Friday, September 21, 2007

What's with the "A"

Didja notice the shiny new letter A at the top of the sidebar? If you click on it, you can read about Richard Dawkins' "Out Campaign." A brief hint-it has nothing to do with Hester Prynne.

I didn't jump on the bandwagon at first because I thought it was a little silly. Really, a scarlet letter?! But then, I got thinking about how silence is often construed as agreement. I know I have some crutches that inhibit my rational thinking, but belief in the supernatural isn't one of them.

So, out and proud.*

*And now you're imagining an Atheist Pride parade. Admit it, you are. Woud it be colorful and full of drag queens? Dunno. But if you hunt for the scarlet A around the interwebs and around your town, you're likely to meet the most interesting and wonderful people. Even if you think the earth is flat and God planted dinosaur fossils to fake us out because everyone knows people and dinosaurs lived in the garden of eden and the moon is made of green cheese and jellybeans are really rabbit poops that have been blessed by Saggitarian fairies. And Mitt Romney has magic underpants.


Peter said...

Uniting atheists is like herding cats, I think. Dawkins makes a good point that it's in our best interest to unite in some way. The problem(?) is that we're all pretty independently minded. For example, I don't like the t-shirt design with the "A". Maybe a nice polo shirt with a small monogrammed "A" in the corner.

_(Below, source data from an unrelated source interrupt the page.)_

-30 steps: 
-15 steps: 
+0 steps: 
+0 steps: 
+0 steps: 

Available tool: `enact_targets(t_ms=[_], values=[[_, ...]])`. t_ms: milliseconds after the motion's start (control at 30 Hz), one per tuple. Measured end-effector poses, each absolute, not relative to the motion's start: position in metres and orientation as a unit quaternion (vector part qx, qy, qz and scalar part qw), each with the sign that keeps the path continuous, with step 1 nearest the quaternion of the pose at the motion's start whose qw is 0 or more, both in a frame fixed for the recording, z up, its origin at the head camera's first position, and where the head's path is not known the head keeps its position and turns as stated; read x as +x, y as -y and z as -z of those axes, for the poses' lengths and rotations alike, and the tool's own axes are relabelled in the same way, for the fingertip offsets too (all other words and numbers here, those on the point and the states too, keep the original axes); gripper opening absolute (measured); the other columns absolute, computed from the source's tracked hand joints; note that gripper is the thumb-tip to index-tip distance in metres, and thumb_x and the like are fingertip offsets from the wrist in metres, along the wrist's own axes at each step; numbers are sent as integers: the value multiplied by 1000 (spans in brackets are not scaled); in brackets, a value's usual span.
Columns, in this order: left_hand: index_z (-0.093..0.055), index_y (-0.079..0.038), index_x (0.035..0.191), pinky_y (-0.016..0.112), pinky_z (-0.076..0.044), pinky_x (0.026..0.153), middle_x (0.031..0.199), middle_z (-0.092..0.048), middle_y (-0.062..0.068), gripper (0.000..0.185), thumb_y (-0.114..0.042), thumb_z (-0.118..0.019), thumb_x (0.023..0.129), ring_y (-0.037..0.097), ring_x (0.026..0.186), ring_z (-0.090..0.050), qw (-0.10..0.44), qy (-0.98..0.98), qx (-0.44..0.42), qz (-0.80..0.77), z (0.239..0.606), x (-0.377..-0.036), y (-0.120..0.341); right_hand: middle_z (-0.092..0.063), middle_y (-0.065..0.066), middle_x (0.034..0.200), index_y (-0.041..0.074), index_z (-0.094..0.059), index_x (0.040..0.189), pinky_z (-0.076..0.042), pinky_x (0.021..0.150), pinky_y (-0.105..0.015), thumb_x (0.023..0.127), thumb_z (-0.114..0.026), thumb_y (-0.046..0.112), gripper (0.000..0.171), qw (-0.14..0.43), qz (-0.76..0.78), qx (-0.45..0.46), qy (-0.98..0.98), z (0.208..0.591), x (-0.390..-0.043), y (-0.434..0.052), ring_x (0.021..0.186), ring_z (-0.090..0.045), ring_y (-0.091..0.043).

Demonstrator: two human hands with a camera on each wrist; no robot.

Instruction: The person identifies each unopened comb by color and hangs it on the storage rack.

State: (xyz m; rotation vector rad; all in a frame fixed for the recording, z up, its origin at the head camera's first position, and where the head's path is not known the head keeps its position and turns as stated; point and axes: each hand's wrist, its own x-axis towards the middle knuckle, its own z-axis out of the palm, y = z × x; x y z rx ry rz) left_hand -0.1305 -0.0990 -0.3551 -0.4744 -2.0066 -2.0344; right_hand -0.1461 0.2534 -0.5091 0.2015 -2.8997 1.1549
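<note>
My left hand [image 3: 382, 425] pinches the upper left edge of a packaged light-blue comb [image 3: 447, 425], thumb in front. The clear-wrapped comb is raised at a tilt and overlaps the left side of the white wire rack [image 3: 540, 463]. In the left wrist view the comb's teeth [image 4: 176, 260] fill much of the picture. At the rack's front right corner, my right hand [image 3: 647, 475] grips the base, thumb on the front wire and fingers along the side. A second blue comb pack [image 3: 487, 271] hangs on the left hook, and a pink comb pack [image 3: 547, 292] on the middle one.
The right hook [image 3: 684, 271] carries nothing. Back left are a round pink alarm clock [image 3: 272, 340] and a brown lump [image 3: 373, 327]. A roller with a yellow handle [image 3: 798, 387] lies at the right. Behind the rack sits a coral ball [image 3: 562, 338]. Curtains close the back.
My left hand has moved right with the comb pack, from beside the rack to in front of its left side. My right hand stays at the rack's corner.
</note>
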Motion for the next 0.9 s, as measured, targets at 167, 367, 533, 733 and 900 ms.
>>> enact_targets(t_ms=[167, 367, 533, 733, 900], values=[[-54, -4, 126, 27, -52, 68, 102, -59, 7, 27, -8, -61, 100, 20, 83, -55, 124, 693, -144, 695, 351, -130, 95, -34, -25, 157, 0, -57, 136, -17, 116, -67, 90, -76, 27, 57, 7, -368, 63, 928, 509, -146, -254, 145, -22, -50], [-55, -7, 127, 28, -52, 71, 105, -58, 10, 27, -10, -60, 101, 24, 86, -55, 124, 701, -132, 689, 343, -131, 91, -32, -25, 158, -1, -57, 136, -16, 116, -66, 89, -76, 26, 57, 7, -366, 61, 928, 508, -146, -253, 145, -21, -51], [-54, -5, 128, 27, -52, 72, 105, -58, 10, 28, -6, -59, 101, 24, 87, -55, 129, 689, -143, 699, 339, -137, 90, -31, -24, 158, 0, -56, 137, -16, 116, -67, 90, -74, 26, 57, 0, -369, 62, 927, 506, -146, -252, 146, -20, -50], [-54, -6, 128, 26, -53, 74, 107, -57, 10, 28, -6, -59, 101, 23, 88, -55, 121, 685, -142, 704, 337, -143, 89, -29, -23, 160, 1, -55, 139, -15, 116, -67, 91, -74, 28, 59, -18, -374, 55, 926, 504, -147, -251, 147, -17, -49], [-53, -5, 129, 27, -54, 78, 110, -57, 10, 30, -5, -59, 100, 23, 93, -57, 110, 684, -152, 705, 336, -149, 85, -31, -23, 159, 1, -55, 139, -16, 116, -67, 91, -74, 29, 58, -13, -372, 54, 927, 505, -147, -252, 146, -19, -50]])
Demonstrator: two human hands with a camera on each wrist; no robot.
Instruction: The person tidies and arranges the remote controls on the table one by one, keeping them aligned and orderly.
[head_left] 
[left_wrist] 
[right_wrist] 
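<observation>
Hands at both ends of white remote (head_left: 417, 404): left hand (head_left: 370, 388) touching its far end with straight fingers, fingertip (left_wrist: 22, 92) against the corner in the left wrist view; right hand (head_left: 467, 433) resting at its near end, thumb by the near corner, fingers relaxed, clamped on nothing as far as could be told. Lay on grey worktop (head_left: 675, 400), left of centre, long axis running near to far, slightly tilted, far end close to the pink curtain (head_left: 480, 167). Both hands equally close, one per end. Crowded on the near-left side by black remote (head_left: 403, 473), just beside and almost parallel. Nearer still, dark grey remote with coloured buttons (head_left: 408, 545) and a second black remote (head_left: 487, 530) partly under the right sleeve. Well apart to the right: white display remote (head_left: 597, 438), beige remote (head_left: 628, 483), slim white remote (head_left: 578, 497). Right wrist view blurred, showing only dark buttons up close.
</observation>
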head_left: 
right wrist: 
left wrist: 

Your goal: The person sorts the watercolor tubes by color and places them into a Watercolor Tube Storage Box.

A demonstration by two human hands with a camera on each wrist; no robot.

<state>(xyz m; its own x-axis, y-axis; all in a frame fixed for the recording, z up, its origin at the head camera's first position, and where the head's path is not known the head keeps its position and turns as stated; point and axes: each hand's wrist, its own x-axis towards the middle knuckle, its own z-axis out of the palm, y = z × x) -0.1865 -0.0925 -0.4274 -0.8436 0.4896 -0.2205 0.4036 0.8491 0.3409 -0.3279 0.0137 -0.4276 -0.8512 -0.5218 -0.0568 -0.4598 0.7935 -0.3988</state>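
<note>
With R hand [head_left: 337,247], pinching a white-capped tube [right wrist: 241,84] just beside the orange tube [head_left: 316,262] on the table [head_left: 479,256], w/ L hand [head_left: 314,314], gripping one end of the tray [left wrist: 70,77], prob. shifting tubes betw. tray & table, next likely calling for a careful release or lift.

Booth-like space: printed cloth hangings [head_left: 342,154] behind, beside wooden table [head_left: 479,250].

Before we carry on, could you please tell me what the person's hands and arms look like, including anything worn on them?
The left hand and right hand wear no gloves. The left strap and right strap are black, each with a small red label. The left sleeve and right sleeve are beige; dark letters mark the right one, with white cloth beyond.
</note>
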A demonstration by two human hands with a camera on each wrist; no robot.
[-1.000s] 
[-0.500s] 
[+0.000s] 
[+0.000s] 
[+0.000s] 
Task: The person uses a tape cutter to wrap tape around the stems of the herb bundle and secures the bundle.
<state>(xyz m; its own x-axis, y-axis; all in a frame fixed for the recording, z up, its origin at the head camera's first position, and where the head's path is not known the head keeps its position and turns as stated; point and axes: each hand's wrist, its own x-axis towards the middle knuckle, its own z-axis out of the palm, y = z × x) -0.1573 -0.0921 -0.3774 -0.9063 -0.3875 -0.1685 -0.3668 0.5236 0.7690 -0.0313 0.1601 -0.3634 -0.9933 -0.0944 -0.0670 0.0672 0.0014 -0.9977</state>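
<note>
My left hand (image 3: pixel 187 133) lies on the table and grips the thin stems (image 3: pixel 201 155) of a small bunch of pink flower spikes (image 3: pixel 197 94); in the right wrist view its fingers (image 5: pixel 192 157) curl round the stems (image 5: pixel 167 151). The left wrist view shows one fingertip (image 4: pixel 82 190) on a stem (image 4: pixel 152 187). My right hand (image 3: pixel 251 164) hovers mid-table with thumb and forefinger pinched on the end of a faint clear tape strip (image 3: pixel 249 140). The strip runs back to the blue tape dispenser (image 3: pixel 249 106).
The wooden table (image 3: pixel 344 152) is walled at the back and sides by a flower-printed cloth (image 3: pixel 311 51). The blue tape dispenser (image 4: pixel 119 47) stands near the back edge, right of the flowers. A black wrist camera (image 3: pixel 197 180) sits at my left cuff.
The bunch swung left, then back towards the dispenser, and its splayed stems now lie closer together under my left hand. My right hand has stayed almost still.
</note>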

As a side note, I was surprised to find out that so many of my coworkers (at a research institute!) are on the fundamentalist end of the spectrum. One of my other coworkers agrees that it's like we've stepped into bizarro world. He visibly relaxed when he found out that the american in the office wasn't amongst the faithful.

Atheist pride! Where do you fall on the Dawkins atheist scale? I'm a #6. I think it's extremely unlikely that there is a god--i.e. slightly less likely than Santa, The Easter Bunny, or the Tooth Ferry.

What differentiates me from a religionist is that I know exactly what kind of evidence it would take to convince me of the existence of god.

Is there any evidence that would convince you of the existence of god? Would a burning bush do it for you? How about visions? Big booming voice from the heavens that your neighbors agree to hear? A dude in a white robe and sandals who whisks you through the cosmos? The sensation of death and then burning?

I emphatically have to say that none of the above could convince me. Extreme claims require extreme proof. I can think of some amazingly fantastic, but ultimately non-supernatural explanations for any of those scenarios.

I think Carl Sagan (himself a gentle genius and atheist) presented the best hypothetical evidence for the existence of god in the *book* Contact. The movie unfortunately missed the most awe-inspiring part of the book entirely. In fact, Sagan's proposed evidence is the *only* form of evidence I've ever heard of that would be hard to explain away.

Of course, such evidence would be extremely hard to find, and is extremely unlikely to exist. Still, I would think that religious types--if they honestly believed in their heart of hearts--would be dedicating their lives to finding that sort of evidence. I'll be waiting.

cacophonyx said...

I quite like the A.

That said, though, I'm a Christian, but I might just use it next to the symbol of a cross. That'll ruffle some feathers heehee.